--- Dataset excerpt Enclosed Below ---

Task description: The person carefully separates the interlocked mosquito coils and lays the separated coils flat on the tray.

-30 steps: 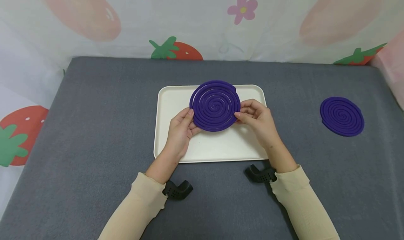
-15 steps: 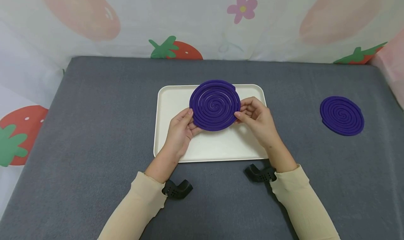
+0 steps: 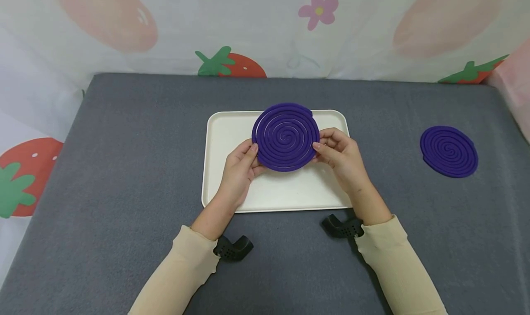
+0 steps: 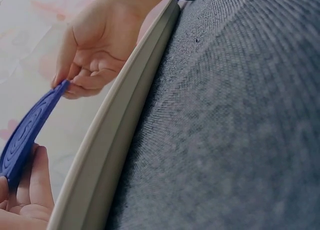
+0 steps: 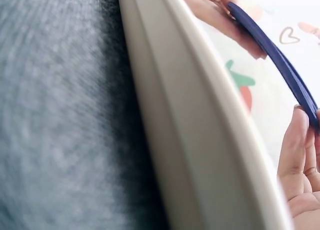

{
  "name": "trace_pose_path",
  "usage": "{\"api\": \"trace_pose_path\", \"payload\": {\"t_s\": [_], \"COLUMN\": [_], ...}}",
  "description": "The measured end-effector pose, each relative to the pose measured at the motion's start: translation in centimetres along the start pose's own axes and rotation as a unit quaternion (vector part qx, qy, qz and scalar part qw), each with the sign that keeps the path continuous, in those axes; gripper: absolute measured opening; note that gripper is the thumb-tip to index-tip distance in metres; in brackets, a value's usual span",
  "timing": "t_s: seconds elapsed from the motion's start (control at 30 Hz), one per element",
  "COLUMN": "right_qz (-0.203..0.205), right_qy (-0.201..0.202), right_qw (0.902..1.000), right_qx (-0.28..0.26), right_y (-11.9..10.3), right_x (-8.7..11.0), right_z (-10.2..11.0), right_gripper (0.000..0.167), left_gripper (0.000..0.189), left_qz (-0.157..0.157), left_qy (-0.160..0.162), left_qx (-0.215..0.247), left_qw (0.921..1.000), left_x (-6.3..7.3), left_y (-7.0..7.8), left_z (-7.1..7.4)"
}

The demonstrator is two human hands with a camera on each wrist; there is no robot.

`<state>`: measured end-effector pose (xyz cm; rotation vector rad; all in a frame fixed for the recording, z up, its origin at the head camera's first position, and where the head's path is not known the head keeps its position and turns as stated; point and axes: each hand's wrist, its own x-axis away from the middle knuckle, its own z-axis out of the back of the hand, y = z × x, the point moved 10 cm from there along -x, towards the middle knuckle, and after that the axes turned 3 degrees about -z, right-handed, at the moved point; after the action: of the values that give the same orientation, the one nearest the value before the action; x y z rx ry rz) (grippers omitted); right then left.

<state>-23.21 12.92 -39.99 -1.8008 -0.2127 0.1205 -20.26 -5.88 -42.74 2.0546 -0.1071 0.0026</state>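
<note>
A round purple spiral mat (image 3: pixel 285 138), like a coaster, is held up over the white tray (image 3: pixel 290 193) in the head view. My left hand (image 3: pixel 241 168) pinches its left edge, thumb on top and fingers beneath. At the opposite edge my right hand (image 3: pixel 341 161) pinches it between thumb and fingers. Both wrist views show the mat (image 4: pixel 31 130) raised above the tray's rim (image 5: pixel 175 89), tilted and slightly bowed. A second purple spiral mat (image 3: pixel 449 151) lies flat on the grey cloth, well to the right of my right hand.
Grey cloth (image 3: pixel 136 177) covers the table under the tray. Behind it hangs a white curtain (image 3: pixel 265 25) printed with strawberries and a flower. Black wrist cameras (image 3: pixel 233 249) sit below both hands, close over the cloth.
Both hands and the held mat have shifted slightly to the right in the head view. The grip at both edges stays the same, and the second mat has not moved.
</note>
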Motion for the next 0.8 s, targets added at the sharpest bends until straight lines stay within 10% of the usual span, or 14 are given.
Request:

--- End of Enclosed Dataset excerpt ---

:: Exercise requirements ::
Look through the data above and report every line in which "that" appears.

:: Result for this task ::
  "description": "The measured end-effector pose, each relative to the pose measured at the motion's start: translation in centimetres along the start pose's own axes and rotation as a unit quaternion (vector part qx, qy, qz and scalar part qw), each with the sign that keeps the path continuous, in those axes; gripper: absolute measured opening; note that gripper is the thumb-tip to index-tip distance in metres; in brackets, a value's usual span",
`<state>`: measured end-effector pose (xyz cm; rotation vector rad; all in a frame fixed for the recording, z up, its origin at the head camera's first position, and where the head's path is not known the head keeps its position and turns as stated; point and axes: each hand's wrist, its own x-axis away from the middle knuckle, its own z-axis out of the back of the hand, y = z × x, the point moved 10 cm from there along -x, towards the middle knuckle, and after that the axes turned 3 degrees about -z, right-handed, at the moved point; after the action: of the values that give the same orientation, the one nearest the value before the action; x y z rx ry rz) (grippers omitted); right then left.

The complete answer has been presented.